> **TASK TO CARRY OUT**
Exact repetition is the task: copy every entry below.

> **MATERIAL FOR THE TASK**
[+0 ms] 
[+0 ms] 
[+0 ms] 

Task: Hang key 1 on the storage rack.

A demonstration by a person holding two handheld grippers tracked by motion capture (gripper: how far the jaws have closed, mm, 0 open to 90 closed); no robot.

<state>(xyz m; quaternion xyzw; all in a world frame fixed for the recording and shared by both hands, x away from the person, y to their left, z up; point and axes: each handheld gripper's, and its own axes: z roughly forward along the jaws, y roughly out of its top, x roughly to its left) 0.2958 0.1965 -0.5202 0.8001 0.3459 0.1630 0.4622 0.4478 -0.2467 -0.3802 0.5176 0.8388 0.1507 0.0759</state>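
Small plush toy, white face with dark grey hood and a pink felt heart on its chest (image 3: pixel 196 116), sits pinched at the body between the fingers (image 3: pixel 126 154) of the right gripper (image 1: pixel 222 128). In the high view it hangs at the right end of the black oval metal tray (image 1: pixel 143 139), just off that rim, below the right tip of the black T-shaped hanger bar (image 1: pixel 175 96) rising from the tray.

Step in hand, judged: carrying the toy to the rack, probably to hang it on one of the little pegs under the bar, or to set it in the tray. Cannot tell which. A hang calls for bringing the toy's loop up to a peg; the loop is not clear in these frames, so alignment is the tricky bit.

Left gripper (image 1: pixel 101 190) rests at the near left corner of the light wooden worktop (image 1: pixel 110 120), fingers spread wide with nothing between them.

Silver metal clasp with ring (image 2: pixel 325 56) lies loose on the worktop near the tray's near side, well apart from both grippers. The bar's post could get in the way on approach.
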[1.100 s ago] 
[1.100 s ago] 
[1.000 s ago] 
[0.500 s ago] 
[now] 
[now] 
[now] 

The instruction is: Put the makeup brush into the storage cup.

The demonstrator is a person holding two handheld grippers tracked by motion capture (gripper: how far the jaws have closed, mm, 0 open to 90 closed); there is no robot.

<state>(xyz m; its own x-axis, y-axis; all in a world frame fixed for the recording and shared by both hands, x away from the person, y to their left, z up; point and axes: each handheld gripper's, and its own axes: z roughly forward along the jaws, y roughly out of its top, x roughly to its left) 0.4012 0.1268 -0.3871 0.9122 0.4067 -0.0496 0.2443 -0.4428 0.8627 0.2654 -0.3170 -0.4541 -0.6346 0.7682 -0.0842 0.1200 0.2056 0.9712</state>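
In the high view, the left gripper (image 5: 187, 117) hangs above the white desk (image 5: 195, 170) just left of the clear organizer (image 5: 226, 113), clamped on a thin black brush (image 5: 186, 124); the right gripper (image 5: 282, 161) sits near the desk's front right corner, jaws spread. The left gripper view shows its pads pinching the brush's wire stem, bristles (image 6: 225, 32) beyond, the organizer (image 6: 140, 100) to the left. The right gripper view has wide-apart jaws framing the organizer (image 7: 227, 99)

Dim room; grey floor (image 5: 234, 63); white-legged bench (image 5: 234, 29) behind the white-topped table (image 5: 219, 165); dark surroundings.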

> **RESULT**
[+0 ms] 
[+0 ms] 
[+0 ms] 

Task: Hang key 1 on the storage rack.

A demonstration by a person holding two handheld grippers tracked by motion capture (gripper: how far the jaws have closed, mm, 0 open to 90 closed); no robot.

<state>(xyz m; quaternion xyzw; all in a world frame fixed for the recording and shared by both hands, x away from the person, y to their left, z up; point and axes: each handheld gripper's, and its own axes: z roughly forward along the jaws, y roughly out of its top, x roughly to its left) 0.2958 0.1965 -0.5202 0.8001 0.3459 0.1630 0.4622 0.4478 -0.2467 -0.3802 0.5176 0.8388 0.1507 0.0759</state>
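Small plush toy, white face with dark grey hood and a pink felt heart on its chest (image 3: pixel 196 116), sits pinched at the body between the fingers (image 3: pixel 126 154) of the right gripper (image 1: pixel 222 128). In the high view it hangs at the right end of the black oval metal tray (image 1: pixel 143 139), just off that rim, below the right tip of the black T-shaped hanger bar (image 1: pixel 175 96) rising from the tray.

Step in hand, judged: carrying the toy to the rack, probably to hang it on one of the little pegs under the bar, or to set it in the tray. Cannot tell which. A hang calls for bringing the toy's loop up to a peg; the loop is not clear in these frames, so alignment is the tricky bit.

Left gripper (image 1: pixel 101 190) rests at the near left corner of the light wooden worktop (image 1: pixel 110 120), fingers spread wide with nothing between them.

Silver metal clasp with ring (image 2: pixel 325 56) lies loose on the worktop near the tray's near side, well apart from both grippers. The bar's post could get in the way on approach.
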[1.100 s ago] 
[1.100 s ago] 
[1.000 s ago] 
[0.500 s ago] 
[now] 
[now] 
[now] 

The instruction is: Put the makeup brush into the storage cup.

The demonstrator is a person holding two handheld grippers tracked by motion capture (gripper: how far the jaws have closed, mm, 0 open to 90 closed); there is no robot.

<state>(xyz m; its own x-axis, y-axis; all in a world frame fixed for the recording and shared by both hands, x away from the person, y to their left, z up; point and axes: each handheld gripper's, and its own axes: z roughly forward along the jaws, y roughly out of its top, x roughly to its left) 0.4012 0.1268 -0.3871 0.9122 0.4067 -0.0496 0.2443 -0.4428 0.8627 0.2654 -0.3170 -0.4541 -0.6346 0.7682 -0.0842 0.1200 0.2056 0.9712</state>
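In the high view, the left gripper (image 5: 187, 117) hangs above the white desk (image 5: 195, 170) just left of the clear organizer (image 5: 226, 113), clamped on a thin black brush (image 5: 186, 124); the right gripper (image 5: 282, 161) sits near the desk's front right corner, jaws spread. The left gripper view shows its pads pinching the brush's wire stem, bristles (image 6: 225, 32) beyond, the organizer (image 6: 140, 100) to the left. The right gripper view has wide-apart jaws framing the organizer (image 7: 227, 99)

Dim room; grey floor (image 5: 234, 63); white-legged bench (image 5: 234, 29) behind the white-topped table (image 5: 219, 165); dark surroundings.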

Response complete; there is no more output.